Action-point: develop “nutrition-climate overlay” maps by 2026, target buffer zones 2026-27. - Monitoring, accountability & local capacity: Strengthen frontline delivery: Anganwadi workers, ANMs, district nutrition-units. Ensure timely data (monthly dashboards), public transparency (nutrition budget vs outcome), community-feedback loops (mother-groups, village health-committees).
Action-point: empower 300 district-nutrition-cells as “outcome-units” by 2027 with budget & community-scoreboard duties.
Why This Matters: Beyond the Children**
The stakes are high. Child malnutrition imperils India’s human-capital ambitions. Stunting diminishes cognitive development, future earnings, productivity—locking-in inter-generational disadvantage. Wasting raises mortality risk and health-costs. When nearly one in three children is affected, the economic, social and moral costs accumulate.
Worse, failure to reduce under-nutrition strengthens vulnerability to climate shocks, pandemics and rapid urbanisation. In a country aiming for a $5 trillion economy, persistent nutritional gaps impose a silent drag.

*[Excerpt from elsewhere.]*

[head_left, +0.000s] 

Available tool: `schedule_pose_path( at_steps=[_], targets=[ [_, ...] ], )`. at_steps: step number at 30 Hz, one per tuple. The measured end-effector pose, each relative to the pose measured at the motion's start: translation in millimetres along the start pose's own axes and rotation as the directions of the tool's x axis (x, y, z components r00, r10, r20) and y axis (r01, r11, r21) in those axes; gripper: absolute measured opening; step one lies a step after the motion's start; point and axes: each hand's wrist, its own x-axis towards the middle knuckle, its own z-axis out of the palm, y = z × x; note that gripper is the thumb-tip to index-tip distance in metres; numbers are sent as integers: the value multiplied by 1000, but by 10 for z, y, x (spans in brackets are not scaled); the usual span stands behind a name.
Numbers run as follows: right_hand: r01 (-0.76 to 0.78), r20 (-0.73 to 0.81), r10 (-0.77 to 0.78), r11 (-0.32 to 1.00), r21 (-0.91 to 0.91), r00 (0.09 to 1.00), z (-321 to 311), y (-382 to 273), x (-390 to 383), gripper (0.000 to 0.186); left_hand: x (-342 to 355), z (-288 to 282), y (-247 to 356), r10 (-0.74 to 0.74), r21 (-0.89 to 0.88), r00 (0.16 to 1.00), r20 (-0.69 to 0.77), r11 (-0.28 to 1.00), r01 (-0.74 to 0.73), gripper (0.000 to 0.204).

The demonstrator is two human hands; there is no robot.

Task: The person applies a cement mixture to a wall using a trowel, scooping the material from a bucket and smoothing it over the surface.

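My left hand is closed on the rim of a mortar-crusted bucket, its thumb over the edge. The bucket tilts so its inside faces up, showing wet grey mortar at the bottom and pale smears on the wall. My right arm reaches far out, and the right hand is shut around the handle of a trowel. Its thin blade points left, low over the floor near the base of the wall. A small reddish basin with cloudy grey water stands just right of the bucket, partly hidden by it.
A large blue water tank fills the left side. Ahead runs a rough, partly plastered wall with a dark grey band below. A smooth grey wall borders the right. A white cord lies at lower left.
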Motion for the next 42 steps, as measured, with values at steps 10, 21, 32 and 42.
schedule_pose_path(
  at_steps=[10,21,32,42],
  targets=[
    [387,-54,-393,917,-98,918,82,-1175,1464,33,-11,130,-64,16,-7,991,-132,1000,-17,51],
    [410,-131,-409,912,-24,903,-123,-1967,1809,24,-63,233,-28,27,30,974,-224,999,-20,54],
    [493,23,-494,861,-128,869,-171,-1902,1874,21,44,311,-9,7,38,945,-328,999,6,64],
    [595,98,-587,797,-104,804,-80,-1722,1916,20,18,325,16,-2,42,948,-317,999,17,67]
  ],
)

Furthermore, the shift in global nutrition—from under-nutrition alone to the double burden (coexistence of under- and over-nutrition) adds complexity. The rising overweight and obesity among children (globally and emerging in India) signal that mere calorie-access is no longer enough—quality, balance and systems matter.
Conclusion**
India’s fight against child malnutrition stands at a pivotal juncture. The architecture is robust, the policy-intent clear, and the funding significant—but results remain under-whelming. The 2025-education and growth phase must pivot towards structural, system-wide change. Without integrating diet quality, environment, health-systems, urban outreach and climate-resilience, the country risks missing its 2030 nutrition targets—and with them, a significant chunk of its demographic dividend.
In the words of the recent peer-reviewed study: “Rapid economic growth without rapid nutrition improvement is a lose-lose.”
The next five years will determine whether India becomes a nutrition success story—or a lingering under-nutrition caution.